Literary Event of the Week: Tara Atkinson at Vermillion

When Tara Atkinson lost her favorite bookstore, she decided to do something about it. After the ferociously independent Pilot Books closed down, Atkinson and her friends came together to create the APRIL (Authors, Publishers, and Readers of Independent Literature) Festival, which ran longer than Pilot Books and, arguably, made more of a mark on the city then the bookstore which inspired it.

Atkinson was not just a curator of the APRIL Festival's wildly entertaining events. She was also a participant in the first APRIL pub crawl. She played an interstitial role in the evening, reading a story about fast food burgers while sitting in a little red wagon being pulled down Pine Street in an effort to lead audiences from bar to bar. (At one point during the wagon reading, I turned to author Stacey Levine and confessed that I worried Atkinson was going to get hit by a car or that her driver would lose control of the wagon and that she might die in an accident. Levine considered this for a moment and replied, "I don't know, Paul. It takes a lot to kill a person.")

Atkinson's departure from APRIL — she wanted to work on her own writing — marked the beginning of the end of the festival. The events of APRIL required both Willie Fitzgerald's curatorial exuberance and Atkinson's deliberative eye.

But now Atkinson has turned that eye more seriously to writing, and her first book is in the world. I reviewed Boyfriends last week, calling it "distant and tinged with sadness," as well as "very broadly funny." It's the perfect way to introduce Atkinson as a writer into the world: an affordable e-book, about 40 pages long, with not a word askew.

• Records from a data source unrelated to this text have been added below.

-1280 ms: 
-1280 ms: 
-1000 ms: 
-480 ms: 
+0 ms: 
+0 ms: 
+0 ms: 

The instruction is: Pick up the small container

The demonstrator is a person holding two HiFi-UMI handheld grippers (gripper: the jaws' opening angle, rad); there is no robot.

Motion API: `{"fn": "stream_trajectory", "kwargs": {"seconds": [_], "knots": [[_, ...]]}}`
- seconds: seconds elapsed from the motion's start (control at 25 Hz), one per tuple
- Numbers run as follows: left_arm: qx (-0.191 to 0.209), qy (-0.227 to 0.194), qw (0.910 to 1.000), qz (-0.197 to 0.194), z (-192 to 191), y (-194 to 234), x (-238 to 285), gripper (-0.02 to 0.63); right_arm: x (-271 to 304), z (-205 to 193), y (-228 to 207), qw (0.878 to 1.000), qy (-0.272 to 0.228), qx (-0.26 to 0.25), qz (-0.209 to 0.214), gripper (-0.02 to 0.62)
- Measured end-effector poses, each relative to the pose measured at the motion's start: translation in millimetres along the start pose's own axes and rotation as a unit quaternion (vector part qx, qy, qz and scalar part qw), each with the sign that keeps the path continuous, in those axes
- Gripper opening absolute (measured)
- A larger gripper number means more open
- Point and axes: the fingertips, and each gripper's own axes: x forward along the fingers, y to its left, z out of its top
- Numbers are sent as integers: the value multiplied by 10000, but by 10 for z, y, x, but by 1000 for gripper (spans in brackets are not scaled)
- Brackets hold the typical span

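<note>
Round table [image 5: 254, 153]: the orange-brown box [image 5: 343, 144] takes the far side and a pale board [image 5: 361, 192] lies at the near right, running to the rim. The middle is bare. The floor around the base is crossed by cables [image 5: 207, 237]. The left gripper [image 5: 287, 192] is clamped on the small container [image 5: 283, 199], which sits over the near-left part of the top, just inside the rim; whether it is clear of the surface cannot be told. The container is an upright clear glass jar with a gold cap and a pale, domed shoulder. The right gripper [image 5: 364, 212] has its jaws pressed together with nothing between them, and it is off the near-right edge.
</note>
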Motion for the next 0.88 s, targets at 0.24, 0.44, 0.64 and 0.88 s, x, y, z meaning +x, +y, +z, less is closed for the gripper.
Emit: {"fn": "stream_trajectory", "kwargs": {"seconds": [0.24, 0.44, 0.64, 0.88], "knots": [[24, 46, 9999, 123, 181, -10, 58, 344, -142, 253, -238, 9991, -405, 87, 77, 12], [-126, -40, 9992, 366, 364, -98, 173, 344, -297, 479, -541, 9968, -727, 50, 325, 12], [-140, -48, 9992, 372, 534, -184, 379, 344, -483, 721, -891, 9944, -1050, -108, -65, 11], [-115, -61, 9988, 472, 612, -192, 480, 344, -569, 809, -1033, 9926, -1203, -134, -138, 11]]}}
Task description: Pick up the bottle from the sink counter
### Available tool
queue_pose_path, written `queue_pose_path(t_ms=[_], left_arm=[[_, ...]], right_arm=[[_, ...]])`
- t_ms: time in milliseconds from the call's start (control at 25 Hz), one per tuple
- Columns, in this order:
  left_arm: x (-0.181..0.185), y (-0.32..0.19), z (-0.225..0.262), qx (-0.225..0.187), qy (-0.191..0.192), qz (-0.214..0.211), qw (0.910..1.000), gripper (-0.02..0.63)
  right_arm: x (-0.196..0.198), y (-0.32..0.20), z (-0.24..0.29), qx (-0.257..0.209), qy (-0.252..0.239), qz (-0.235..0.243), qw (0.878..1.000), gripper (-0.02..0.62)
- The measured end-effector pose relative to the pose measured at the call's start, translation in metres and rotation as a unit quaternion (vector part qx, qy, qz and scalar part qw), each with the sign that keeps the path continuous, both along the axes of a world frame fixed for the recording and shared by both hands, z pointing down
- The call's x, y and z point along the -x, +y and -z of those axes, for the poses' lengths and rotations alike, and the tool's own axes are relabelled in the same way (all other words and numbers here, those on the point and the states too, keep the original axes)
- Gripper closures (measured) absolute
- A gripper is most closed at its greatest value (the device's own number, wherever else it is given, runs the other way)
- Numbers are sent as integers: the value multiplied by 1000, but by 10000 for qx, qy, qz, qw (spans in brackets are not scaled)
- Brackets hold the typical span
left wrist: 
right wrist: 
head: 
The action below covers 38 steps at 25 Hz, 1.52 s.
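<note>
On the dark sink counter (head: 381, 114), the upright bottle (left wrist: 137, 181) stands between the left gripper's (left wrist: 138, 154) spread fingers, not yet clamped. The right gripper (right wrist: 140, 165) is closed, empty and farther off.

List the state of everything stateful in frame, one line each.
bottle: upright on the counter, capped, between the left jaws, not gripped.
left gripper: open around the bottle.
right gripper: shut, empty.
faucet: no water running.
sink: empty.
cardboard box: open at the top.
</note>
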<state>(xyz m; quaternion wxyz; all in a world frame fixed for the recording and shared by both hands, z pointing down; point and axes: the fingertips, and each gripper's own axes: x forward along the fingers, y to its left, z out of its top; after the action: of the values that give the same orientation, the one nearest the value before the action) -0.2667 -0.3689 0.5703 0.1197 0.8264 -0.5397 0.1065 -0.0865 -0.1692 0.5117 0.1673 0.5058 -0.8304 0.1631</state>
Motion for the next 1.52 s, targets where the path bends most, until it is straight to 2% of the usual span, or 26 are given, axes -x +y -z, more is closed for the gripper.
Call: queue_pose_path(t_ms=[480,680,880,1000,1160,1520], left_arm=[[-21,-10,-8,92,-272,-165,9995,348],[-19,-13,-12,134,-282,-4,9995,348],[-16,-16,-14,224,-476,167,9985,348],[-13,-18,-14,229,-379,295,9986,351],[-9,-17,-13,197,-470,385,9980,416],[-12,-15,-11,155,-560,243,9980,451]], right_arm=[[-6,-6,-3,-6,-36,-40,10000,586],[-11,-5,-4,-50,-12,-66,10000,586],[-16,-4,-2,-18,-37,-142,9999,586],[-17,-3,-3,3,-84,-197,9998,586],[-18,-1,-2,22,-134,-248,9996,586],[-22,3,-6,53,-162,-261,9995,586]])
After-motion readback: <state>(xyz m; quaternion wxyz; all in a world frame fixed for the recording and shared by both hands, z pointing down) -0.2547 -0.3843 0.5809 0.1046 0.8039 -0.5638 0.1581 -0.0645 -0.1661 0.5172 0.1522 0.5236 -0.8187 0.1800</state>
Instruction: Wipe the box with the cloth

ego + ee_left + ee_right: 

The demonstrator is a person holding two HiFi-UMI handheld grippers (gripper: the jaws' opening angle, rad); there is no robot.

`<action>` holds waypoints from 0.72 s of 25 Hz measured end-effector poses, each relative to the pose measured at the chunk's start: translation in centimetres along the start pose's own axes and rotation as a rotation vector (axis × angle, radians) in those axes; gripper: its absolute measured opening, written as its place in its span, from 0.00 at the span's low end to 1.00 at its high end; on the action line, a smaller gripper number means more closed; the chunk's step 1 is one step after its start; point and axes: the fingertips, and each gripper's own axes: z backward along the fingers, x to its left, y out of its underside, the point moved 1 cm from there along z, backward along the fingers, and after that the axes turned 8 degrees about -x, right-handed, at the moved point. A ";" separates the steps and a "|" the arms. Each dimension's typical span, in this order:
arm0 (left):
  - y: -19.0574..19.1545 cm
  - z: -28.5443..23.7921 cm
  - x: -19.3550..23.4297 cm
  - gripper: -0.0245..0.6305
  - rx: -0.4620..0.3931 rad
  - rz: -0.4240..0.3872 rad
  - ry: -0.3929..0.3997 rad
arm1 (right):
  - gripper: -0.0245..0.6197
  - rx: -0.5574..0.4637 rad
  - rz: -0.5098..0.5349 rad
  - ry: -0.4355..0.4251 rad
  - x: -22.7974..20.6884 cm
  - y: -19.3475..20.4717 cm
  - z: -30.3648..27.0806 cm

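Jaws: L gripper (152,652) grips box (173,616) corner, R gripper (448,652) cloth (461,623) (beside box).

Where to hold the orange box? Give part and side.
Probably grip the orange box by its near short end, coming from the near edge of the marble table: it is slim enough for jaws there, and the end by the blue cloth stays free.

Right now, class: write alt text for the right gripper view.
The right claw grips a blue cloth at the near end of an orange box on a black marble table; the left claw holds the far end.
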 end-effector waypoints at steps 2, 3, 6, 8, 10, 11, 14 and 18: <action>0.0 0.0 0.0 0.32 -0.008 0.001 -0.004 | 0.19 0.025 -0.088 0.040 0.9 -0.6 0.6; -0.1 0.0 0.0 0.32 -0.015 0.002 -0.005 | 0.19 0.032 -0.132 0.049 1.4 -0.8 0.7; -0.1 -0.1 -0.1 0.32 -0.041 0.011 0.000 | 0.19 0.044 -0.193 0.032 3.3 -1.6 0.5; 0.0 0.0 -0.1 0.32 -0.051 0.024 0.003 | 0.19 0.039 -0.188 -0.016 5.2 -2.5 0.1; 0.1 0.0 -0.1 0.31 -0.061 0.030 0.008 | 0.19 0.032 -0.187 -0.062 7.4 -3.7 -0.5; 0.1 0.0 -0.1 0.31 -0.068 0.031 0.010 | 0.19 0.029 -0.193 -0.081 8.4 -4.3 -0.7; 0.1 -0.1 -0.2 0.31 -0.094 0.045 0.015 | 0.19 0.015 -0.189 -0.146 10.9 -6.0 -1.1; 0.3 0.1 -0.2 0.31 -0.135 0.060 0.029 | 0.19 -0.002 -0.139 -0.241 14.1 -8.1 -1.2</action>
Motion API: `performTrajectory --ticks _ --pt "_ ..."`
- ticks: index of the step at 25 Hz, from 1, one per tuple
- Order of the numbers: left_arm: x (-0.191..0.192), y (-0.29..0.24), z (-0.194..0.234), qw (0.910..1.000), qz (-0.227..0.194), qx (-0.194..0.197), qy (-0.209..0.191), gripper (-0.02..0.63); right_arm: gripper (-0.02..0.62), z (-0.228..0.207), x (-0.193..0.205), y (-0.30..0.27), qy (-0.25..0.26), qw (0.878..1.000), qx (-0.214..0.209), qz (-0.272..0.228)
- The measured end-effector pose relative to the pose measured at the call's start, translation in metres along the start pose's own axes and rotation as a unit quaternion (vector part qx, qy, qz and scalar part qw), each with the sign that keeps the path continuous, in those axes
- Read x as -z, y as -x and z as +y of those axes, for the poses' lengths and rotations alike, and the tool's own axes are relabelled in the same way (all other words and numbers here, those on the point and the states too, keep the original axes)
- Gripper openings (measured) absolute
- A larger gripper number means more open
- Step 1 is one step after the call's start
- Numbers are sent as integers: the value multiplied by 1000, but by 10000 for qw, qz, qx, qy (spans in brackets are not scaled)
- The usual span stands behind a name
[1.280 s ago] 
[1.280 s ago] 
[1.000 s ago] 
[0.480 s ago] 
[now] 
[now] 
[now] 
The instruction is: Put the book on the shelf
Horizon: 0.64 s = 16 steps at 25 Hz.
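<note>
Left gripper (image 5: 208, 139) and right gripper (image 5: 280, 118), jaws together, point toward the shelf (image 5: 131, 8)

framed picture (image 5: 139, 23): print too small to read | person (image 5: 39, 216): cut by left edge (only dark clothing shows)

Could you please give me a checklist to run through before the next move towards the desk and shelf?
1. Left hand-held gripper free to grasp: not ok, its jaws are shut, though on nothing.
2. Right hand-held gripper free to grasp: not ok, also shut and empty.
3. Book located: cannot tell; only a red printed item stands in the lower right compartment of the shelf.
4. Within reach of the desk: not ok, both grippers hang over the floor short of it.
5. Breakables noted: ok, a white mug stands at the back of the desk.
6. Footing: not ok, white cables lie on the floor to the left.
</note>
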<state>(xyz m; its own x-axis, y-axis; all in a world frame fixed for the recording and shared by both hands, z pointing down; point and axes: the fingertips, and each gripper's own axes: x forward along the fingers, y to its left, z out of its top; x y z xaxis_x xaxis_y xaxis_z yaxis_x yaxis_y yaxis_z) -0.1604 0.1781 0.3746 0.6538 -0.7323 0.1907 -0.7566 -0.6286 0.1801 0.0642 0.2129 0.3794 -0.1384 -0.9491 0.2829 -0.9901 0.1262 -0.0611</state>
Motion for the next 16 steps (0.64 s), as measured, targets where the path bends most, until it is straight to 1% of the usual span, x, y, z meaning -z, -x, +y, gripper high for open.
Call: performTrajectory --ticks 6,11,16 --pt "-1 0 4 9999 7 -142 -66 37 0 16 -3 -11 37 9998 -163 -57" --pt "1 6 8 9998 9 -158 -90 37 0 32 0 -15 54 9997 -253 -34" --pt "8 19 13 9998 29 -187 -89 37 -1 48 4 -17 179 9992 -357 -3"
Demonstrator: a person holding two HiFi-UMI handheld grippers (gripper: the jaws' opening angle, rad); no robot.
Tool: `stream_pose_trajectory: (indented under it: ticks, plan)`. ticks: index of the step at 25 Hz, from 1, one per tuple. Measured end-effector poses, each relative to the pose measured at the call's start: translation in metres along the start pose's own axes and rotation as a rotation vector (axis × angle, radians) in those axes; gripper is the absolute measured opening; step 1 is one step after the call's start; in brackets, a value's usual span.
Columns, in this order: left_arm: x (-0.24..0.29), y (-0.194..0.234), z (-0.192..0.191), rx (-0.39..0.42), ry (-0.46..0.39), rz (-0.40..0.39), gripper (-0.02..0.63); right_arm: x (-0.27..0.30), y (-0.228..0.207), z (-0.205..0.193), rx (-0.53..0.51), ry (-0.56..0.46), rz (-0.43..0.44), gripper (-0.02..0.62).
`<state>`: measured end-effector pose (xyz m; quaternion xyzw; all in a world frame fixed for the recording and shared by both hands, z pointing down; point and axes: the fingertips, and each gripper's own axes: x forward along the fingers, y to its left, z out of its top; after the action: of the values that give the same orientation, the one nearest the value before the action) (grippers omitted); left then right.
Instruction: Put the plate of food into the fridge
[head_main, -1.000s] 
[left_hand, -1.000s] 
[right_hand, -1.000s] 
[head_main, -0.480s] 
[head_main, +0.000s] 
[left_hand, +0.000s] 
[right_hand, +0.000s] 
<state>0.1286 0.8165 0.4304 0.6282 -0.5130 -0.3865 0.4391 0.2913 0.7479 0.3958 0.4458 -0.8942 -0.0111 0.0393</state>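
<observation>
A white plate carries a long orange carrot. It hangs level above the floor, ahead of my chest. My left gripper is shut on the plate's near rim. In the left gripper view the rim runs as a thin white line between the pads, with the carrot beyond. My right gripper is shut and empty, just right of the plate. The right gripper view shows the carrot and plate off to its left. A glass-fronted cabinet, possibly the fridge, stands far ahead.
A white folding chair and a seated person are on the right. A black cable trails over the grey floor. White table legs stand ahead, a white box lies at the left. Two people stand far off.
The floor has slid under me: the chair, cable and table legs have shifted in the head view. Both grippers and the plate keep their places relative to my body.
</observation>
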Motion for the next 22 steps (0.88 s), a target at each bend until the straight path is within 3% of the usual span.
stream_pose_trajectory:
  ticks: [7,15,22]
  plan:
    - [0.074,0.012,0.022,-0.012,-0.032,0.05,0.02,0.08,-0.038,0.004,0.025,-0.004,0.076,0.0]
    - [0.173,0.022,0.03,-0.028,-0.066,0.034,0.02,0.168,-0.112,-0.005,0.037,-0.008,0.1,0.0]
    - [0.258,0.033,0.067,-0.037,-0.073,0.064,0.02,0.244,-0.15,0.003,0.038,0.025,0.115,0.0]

And now it's time for a party. And as we've already established, Atkinson knows how to put on an event. On social media, Atkinson has been requesting that people send her photos of their boyfriends. She's planning to use those photos as part of her reading. I don't know exactly what Atkinson's scheme is, but she's earned our trust through years of APRIL events, and so I can't wait to see what happens.